Andreux's head hung low, his breakfast roiling and toiling around in his stomach. If he had eaten in the past three days he wouldn’t be holding it down so fiercely. But still— every time he closed his eyes he saw them. Deep brown irises, staring back at him with confusion and fright. It hit him like a crashing wave, its tumultuous force enough to wash away all of his sins. Andreux realized that he was the first and last thing she ever saw on Miskatonic. More horrifyingly, since her memories were wiped like every other newcomer, Andreux was the first and last thing she ever saw.

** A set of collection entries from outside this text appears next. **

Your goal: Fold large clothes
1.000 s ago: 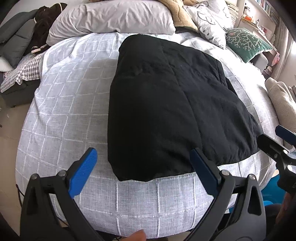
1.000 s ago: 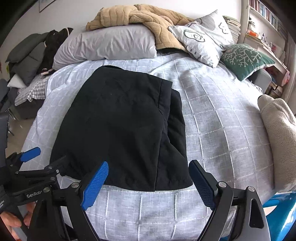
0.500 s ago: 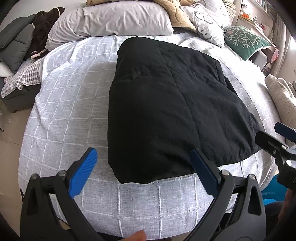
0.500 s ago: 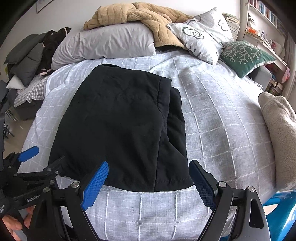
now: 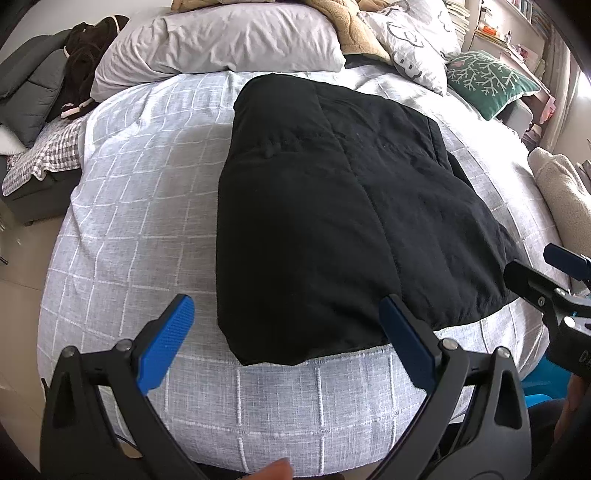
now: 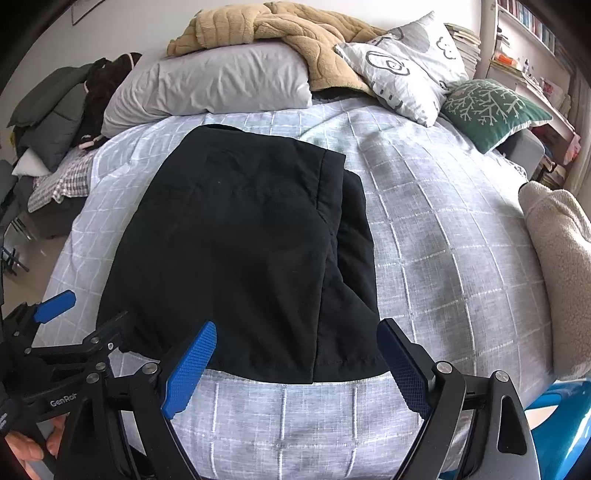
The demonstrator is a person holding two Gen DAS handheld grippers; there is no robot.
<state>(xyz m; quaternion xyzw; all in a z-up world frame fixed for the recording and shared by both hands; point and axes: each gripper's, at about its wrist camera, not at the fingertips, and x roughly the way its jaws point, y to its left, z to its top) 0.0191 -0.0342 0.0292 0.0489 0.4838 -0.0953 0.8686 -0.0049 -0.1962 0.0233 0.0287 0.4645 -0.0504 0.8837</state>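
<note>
A large black garment (image 5: 343, 206) lies folded flat on the grey checked bedspread (image 5: 140, 206), its near hem close to the bed's front edge. It also shows in the right wrist view (image 6: 236, 243), with a folded layer edge running down its right side. My left gripper (image 5: 291, 343) is open and empty, hovering just above the near hem. My right gripper (image 6: 299, 365) is open and empty, also over the near hem. Each gripper shows at the side of the other's view: the right one (image 5: 546, 280), the left one (image 6: 66, 325).
Pillows (image 6: 207, 92), a tan blanket (image 6: 280, 33) and a green cushion (image 6: 491, 107) lie at the bed's head. A cream fleece (image 6: 561, 266) lies on the right edge. Dark clothes (image 5: 44, 85) pile at the left. A blue stool (image 6: 565, 424) stands at the lower right.
Both grippers have drifted slightly back and down from the bed. The garment has not moved and both grippers stay open.
</note>
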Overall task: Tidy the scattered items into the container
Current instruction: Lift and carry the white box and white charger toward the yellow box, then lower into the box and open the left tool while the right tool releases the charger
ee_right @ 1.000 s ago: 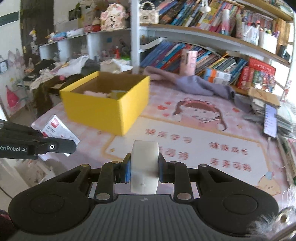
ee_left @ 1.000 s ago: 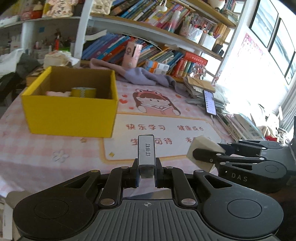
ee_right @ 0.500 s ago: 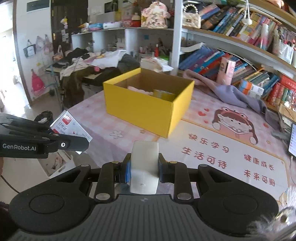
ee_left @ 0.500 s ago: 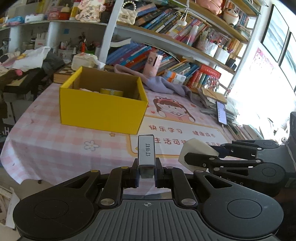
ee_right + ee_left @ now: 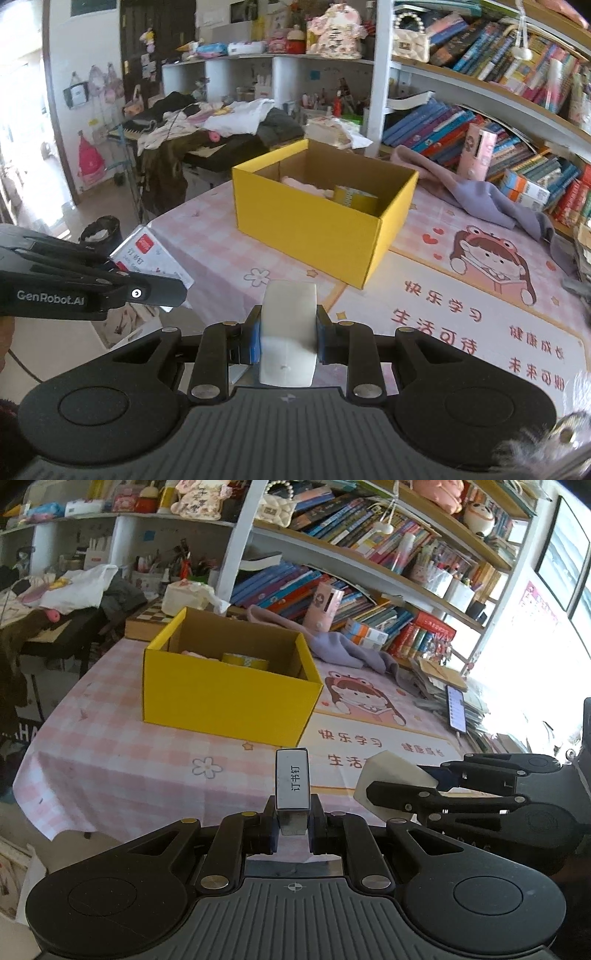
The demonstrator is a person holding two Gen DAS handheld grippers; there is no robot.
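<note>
- The left gripper is closed on a small box of staples, and the box stands upright between its jaws.
- The right gripper is closed on a white block; I cannot tell whether it is an eraser or a piece of foam.
- Compared with one second ago, both grippers are now further back from the table and turned more to its left end. The yellow cardboard box moves from the left part of both views toward the middle.
- The grips do not change; both jaws stay as narrow as before, with the same things in them.
- The yellow cardboard box stands open on the pink checked tablecloth, well apart from both grippers. Inside it I see a yellow roll of tape and something pale pink.
- In my judgement this is the carrying step: both items are lifted and the box is now ahead, so what is left is to bring them over the opening and release them.
</note>
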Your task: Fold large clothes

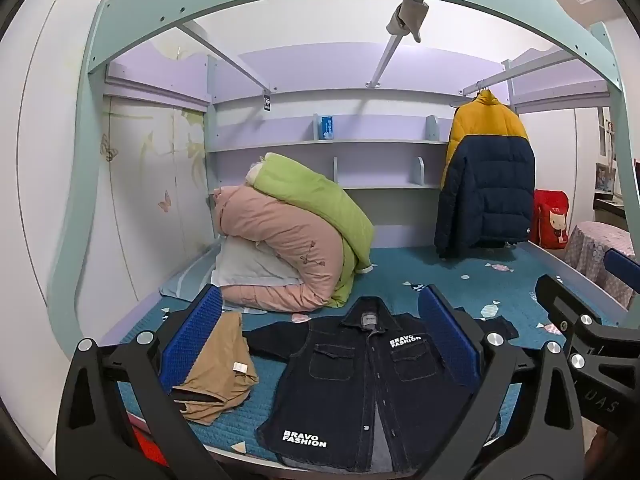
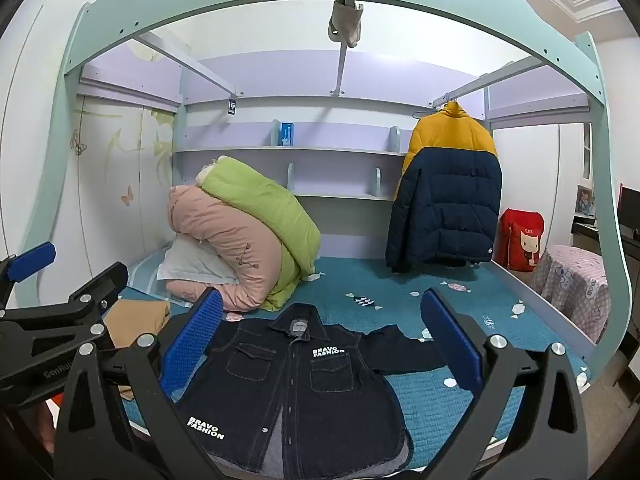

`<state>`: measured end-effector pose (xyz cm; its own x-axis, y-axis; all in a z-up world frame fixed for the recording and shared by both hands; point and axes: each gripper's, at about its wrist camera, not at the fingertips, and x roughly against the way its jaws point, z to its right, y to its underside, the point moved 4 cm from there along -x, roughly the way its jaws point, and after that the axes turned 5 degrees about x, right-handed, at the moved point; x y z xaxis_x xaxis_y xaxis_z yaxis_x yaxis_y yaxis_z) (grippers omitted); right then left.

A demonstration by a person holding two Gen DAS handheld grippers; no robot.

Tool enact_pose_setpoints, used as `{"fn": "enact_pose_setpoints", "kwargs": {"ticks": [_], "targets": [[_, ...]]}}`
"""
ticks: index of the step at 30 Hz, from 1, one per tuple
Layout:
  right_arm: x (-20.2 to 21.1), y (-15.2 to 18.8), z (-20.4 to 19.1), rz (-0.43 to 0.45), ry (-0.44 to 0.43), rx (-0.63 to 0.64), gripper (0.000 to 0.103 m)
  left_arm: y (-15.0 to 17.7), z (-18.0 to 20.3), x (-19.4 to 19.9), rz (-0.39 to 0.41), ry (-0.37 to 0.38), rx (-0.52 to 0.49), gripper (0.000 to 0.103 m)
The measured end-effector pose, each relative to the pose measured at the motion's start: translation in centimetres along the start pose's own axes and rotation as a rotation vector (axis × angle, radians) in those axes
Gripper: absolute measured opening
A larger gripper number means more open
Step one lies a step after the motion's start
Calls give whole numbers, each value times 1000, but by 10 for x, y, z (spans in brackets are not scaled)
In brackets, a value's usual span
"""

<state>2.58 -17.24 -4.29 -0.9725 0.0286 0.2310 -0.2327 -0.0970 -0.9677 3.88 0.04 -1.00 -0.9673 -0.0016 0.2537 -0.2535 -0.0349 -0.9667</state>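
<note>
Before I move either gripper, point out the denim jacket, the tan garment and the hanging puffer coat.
denim jacket (image 1: 372, 392): left wrist view, front panel by the placket.
tan garment (image 1: 222, 364): left wrist view, middle of the folded cloth.
puffer coat (image 2: 452, 216): right wrist view, navy lower body.

Dark denim jacket (image 1: 360, 384) with white BRAVO FASHION print, teal bedspread (image 1: 460, 280) dotted with little candy shapes, pink (image 1: 272, 240) and lime (image 1: 320, 204) quilts, yellow-and-navy puffer (image 1: 486, 176), tan garment (image 1: 218, 368).
</note>
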Motion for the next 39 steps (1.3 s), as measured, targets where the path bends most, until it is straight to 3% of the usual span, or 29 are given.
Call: {"fn": "enact_pose_setpoints", "kwargs": {"ticks": [39], "targets": [[3,2,2,3,-1,-6,96,3,0,-5,14,-7,-10,98]]}}
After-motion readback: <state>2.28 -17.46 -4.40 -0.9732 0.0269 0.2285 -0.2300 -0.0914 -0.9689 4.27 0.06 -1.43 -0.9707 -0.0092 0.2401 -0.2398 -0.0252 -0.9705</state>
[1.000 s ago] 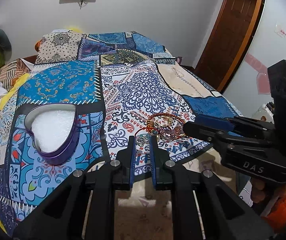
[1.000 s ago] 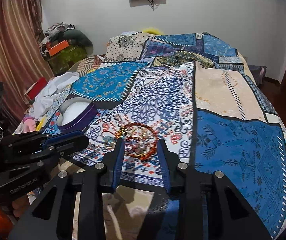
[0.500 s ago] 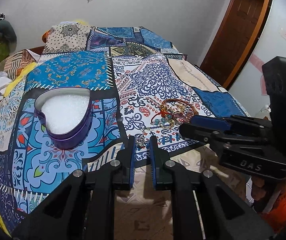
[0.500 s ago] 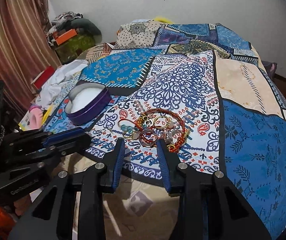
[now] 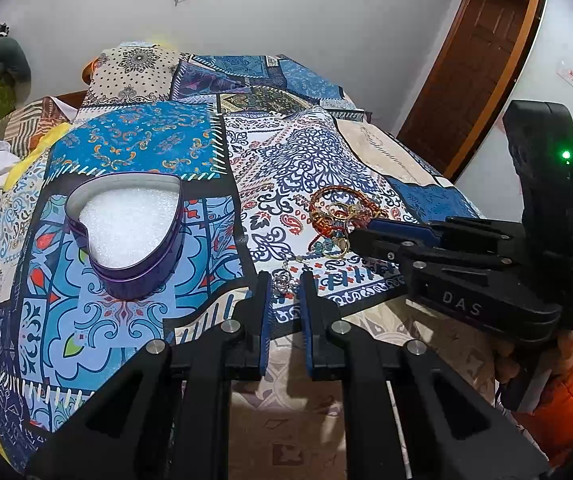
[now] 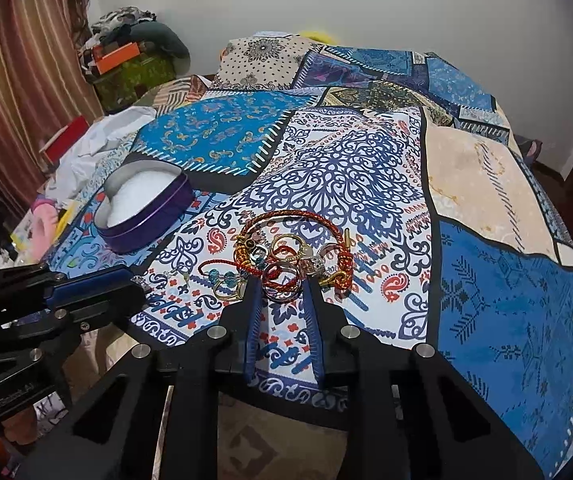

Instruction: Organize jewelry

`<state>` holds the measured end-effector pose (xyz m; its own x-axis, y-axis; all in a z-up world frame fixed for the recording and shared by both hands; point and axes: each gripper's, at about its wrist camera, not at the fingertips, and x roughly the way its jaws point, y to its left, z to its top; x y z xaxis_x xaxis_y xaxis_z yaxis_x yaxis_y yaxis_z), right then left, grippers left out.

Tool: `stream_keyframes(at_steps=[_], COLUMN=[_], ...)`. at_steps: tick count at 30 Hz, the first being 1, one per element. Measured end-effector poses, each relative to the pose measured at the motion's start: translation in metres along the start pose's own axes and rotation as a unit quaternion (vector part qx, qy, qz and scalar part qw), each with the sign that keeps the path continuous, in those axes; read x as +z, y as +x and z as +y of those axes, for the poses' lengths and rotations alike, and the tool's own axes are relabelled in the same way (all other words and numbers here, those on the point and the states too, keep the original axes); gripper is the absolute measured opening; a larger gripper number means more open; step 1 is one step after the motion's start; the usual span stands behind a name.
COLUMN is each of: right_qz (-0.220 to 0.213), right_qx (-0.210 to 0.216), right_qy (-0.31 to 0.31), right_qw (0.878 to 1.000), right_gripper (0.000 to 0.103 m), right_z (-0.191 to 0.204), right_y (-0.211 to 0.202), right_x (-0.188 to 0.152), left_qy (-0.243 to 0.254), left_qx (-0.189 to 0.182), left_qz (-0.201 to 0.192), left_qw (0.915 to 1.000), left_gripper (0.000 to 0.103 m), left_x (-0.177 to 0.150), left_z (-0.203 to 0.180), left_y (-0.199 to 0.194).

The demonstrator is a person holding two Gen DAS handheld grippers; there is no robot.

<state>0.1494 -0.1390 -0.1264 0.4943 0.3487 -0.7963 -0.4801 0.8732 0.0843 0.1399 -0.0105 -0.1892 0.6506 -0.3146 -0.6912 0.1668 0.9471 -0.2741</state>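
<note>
A pile of jewelry [image 6: 286, 256], with red cord bracelets, gold rings and blue beads, lies on the patterned bedspread; it also shows in the left wrist view [image 5: 338, 220]. A purple heart-shaped tin [image 5: 126, 228] with white foam lining sits open to its left, also in the right wrist view [image 6: 142, 208]. My left gripper [image 5: 284, 280] is open, its tips on either side of a small silver piece [image 5: 282, 280] at the bed's edge. My right gripper [image 6: 282, 286] is open, its tips at the pile's near edge around a ring [image 6: 282, 284].
The bedspread [image 6: 506, 320] ends just in front of both grippers, with patterned floor below. Clothes and a white cloth [image 6: 98, 148] lie at the bed's left. A wooden door [image 5: 474, 72] stands at the right. A curtain [image 6: 18, 100] hangs on the left.
Both grippers have moved forward and down toward the bed; the jewelry pile and tin now appear closer. Both stay open.
</note>
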Motion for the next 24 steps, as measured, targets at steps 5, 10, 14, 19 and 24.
stream_keyframes(at_steps=[5,10,14,19,24], right_qz=[0.001,-0.005,-0.009,-0.023,-0.042], right_qx=[-0.012,-0.018,-0.008,-0.003,0.001], right_qy=[-0.012,-0.017,-0.005,0.004,0.008], right_qw=[1.0,1.0,1.0,1.0,0.999], right_gripper=[0.019,0.018,0.018,0.018,0.018], right_z=[0.003,0.004,0.003,0.001,0.004], right_y=[0.002,-0.001,-0.007,-0.02,-0.035], right_x=[0.001,0.0,-0.001,0.0,0.004], left_qy=[-0.001,-0.002,0.0,0.003,0.005], left_qx=[0.0,0.001,0.004,0.009,0.017], left_qz=[0.0,-0.001,-0.004,-0.016,-0.034], left_qw=[1.0,1.0,1.0,0.9998,0.9993], left_gripper=[0.012,0.012,0.012,0.012,0.012], left_x=[0.0,0.001,0.003,0.007,0.011], left_z=[0.0,0.0,-0.002,-0.006,-0.007], left_y=[0.0,-0.002,-0.007,-0.017,-0.03])
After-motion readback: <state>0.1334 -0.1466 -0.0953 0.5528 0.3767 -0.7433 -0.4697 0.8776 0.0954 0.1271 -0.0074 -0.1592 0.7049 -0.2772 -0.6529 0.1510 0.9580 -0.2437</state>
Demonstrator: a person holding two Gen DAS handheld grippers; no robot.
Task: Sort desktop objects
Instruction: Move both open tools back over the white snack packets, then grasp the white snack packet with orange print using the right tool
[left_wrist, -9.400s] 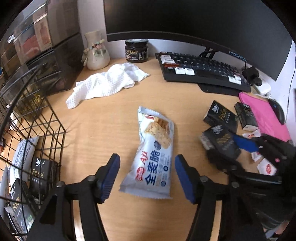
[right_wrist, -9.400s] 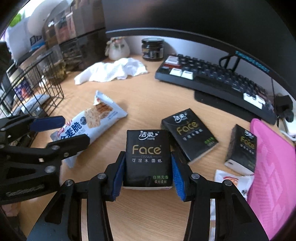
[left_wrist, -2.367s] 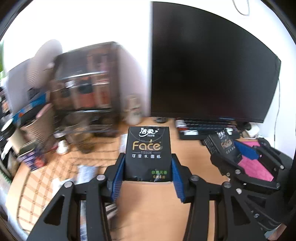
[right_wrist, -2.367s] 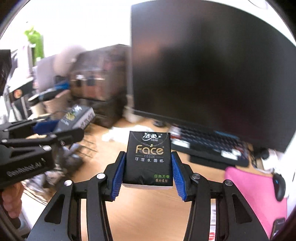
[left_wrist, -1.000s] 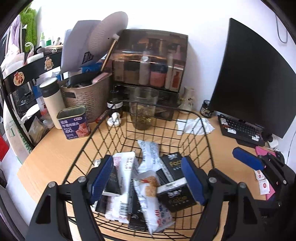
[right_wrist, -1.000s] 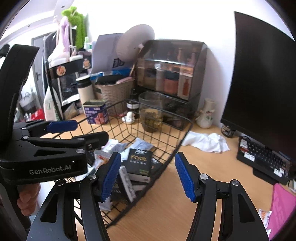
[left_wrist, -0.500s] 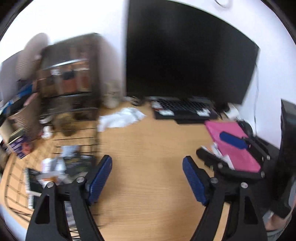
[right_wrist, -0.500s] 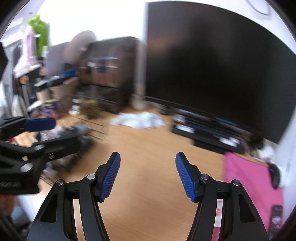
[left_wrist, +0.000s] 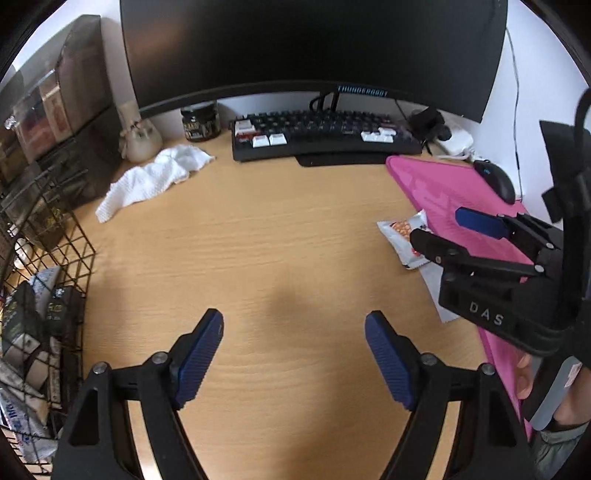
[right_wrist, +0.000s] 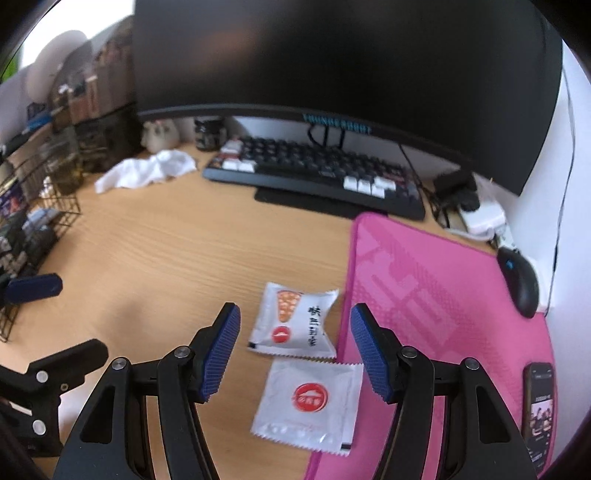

“Do you want to die, Andreux?”

The question startled him out of his reverie and he looked up, mouth agape. “Of course not, ma’, I—I want to get us off this stupid dock! There’s gotta be a way. We just have to figure out—“

“I was born on this dock. Like my ma’ before her and her ma’ before her. Listen to me now and listen to me good— you’ve a heart of gold and curiosity worse than an eelcat, just like your ruttin’ father, but unless you want to be summoned downstairs to the Provost, you need to stop your meddlin’.”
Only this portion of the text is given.